• INSTRUCTIONS TO FOLLOW
Look through the listing below and report every line that contains "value".

----

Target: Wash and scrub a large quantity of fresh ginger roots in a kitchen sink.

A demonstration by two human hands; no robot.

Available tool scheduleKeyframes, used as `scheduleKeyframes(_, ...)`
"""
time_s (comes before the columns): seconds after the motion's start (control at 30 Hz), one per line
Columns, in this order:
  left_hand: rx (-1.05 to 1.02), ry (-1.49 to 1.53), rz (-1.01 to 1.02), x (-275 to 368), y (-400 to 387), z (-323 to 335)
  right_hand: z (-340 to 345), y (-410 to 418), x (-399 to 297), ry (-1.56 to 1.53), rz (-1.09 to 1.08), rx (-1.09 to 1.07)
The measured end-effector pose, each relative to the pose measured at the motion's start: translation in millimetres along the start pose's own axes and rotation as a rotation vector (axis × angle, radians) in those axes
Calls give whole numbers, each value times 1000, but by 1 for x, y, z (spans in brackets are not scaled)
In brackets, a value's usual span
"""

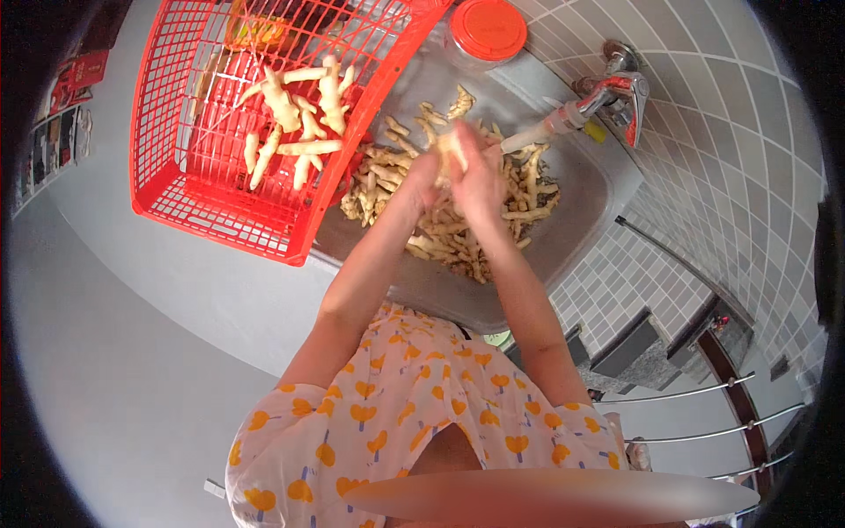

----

• RESPONSE FOR THIS EXERCISE
Calls give whole numbers, each value times 1000, but by 1 for x, y, z (spans in brackets are not scaled)
In brackets, a value's usual span

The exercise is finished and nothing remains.